First is the narcissistic racist, which Bell referred to as “a person whose racism is primarily a symptom of a narcissistic personality disorder” (p. 662). For instance, narcissistic racists may portray an elevated sense of self-importance via racial superiority. They may also be fixated on having unlimited power and success, another venue in which their views of racial domination can be apparent. Narcissistic racists may demonstrate exhibitionist behaviors for attention-seeking through overt acts of racism, such as displaying images of hate or using racially charged language. Although many narcissists may struggle with criticism, narcissistic racists respond to their feelings of inferiority and rage through White backlash (i.e., when White people lash out at people of color as a defensive mechanism). In addition to these qualities, narcissistic racists are prone to a lack of empathy toward the issues and pains experienced by people of color, a sense of entitlement to preferential treatment based on their race and exploiting people of color without regard for their rights.

Second is the stress-induced racist, which refers to “a transient form of narcissistic rage...which was a product of a stressful situation, and which given time” (Bell, 1980, p. 662) will return to equilibrium. Unlike the narcissistic racist, the stress-induced racist does not have an underlying personality disorder but rather displays characteristics of narcissism in response to stressful life events (e.g., the loss of a loved one). In response to the event, they regress to a level of operation until their mental sustenance experiences equilibrium, and then they return to normal.

Third is the socially misinformed racist. This manifestation of narcissism can be both a function of an underlying personality disorder and could be the function of socialization due to the institutionalized nature of racism in society. For the prior, their disorder “requires the merger with the archaic self-object in order for the racist’s unempathetic feelings and behavior to emerge” (Bell, 1980, p. 663). In contrast, socially misinformed racists are socialized through society to perceive people of color as racially inferior and to lack empathy toward them. Bell asserted the latter group can change, over time, through exposure to ideas and experiences that counter the misinformation to which they were exposed.

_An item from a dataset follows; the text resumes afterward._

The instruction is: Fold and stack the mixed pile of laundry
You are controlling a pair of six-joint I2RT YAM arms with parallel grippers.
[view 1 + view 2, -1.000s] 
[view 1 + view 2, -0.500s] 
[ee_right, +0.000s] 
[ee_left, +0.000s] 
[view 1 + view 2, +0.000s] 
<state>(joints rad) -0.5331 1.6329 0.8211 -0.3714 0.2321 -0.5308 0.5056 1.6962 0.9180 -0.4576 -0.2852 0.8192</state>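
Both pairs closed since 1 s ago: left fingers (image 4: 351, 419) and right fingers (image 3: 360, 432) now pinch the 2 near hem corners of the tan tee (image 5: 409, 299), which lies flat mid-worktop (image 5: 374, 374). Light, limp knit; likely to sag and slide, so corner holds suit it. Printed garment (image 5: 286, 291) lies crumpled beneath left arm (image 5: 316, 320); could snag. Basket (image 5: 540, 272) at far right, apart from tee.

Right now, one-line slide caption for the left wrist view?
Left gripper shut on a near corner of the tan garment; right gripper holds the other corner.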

Narcissistic racism can be a function of pathology; however, it also can manifest subclinically as enculturated racism that has strikingly similar patterns to narcissism. This second category of the socially misinformed racist is subclinical and a function of socialization. Regardless of pathology, many people from the White community struggle with issues of race and racism, which informs how they perceive people of color and how they engage with them. This is evidenced by numerous behaviors, including a sense of White entitlement and preferential status; supremacist notions that White people, culture, and values are better than others; a lack of empathy toward the pain, issues, and challenges facing communities of color; and a defensive response ranging from fragility to rage in response to discourse on racism. These patterns mirror criteria associated with narcissism.

References

American Psychiatric Association. (2022). Diagnostic and statistical manual of mental disorders (5th ed.).

Bell, C. C. (1978). Racism, narcissism, and integrity. Journal of the National Medical Association, 70(2), 89–92.

Bell, C. C. (1980). Racism: A symptom of the narcissistic personality. Journal of the National Medical Association, 72(7), 661–665.

Bergmann, M. S. (1984). The legend of Narcissus. American Imago, 41(4), 389–411.